I also noticed that the actual fail notification from the other machine was from MONTHS earlier. I must have forgotten about it and Google simply lumped it into the threaded email because of a similar subject line…

… so go figure.

It all is up and running for the last few days now.

Thanks everyone to your never ending constant striving to make life great for the rest of us. Virtualmin REALLY IS the reason I run on Linux platforms. I’m sure that’s true for thousands and thousands of people.

Thanks again,

Tony

Virtualmin REALLY IS the reason I run on Linux platforms. I’m sure that’s true for thousands and thousands of people.

Yes, actually, Virtualmin was the reason also for me to switch from Windows to Linux for my web hosting platform. :slight_smile:

I recently had a failing disk, too (software RAID) - the SMART info in webmin was actually very helpful here to get the disk replaced in time, but I do agree that webmin could provide a helping hand when integrating a replaced disk back into the system, i.e. partitioning the new disk according to existing disks, detaching removed partitions, adding the new partitions to each /dev/mdX and installing/updating the boot loader.

Also, /proc/mdstat should probably be evaluated as part of the status display in the “Linux RAID” module, because it showed “Active (green)”, despite the RAID missing several partitions …so it would probably be better to show the RAID status there, too ?

What a mess this thread turned into…

The only 3 steps you needs to do was fail the whole SCSI Drive A for all partitions and then replace that drive.

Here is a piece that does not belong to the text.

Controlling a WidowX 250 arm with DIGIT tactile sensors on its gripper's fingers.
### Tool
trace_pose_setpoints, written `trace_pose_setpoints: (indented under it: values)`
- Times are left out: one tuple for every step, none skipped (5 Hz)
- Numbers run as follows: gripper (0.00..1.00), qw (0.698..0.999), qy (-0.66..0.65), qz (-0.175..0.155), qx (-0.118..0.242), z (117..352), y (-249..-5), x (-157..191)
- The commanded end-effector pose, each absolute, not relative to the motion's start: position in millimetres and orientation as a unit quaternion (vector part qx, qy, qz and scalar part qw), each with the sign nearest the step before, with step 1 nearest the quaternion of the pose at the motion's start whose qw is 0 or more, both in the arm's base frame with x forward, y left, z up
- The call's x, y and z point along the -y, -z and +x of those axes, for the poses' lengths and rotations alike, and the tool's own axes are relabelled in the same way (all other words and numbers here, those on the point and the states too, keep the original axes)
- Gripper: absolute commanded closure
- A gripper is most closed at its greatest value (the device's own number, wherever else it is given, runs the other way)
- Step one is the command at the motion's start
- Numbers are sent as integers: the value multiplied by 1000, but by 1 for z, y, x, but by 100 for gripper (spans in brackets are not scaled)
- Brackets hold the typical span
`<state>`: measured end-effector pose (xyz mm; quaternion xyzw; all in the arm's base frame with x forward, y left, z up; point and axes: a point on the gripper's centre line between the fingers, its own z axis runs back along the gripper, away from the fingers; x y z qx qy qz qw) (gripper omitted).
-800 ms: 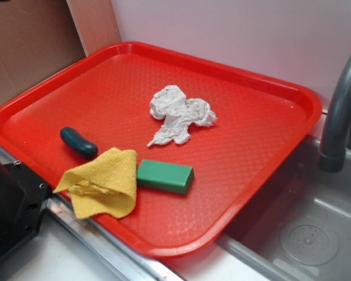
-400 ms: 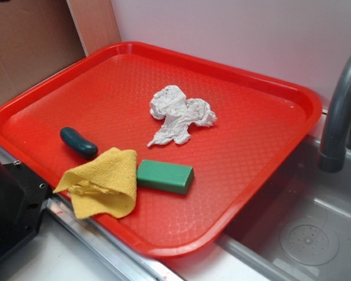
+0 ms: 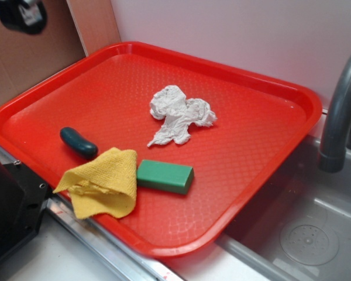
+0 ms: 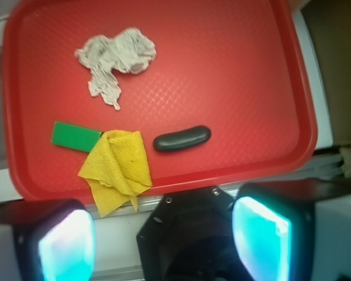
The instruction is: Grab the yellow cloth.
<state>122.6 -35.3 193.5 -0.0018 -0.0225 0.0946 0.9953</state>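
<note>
The yellow cloth (image 3: 102, 181) lies crumpled at the near left edge of the red tray (image 3: 263, 88), one corner hanging over the rim. From the wrist view the yellow cloth (image 4: 117, 168) sits at the tray's (image 4: 251, 70) lower edge, between a green block and a dark capsule. My gripper (image 4: 164, 243) hovers high above the counter and the black robot base, well short of the cloth. Its two fingers stand wide apart with nothing between them. In the exterior view only a dark part of the gripper (image 3: 20, 14) shows at the top left corner.
A green block (image 3: 165, 176) touches the cloth's right side. A dark green capsule (image 3: 78, 142) lies just behind the cloth. A crumpled white tissue (image 3: 179, 114) rests mid-tray. The black robot base (image 3: 11, 205) stands at the left; a sink (image 3: 304, 228) and grey faucet (image 3: 342, 111) are at the right.
The gripper has come into the exterior view at the top left corner. The cloth and the other things on the tray have not moved.
</note>
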Motion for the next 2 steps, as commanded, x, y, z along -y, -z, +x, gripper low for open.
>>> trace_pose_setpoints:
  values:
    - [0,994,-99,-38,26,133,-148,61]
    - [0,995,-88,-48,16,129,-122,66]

Raid would have taken care of the rest when you copied the partition structure to the new drive and then assign the new partitions to the array.

It’s a very easy thing to do.

  1. Fail sda drive and then shutdown the server and have sda replaced then boot the server backup
  2. login as root and issue this command sfdisk -d /dev/sdb | sfdisk /dev/sda
  3. Log into webmin and use the RAID module to add your new sda drive into the array.

That’s it…

The webmin RAID module is your friend and will nearly do everything you need done.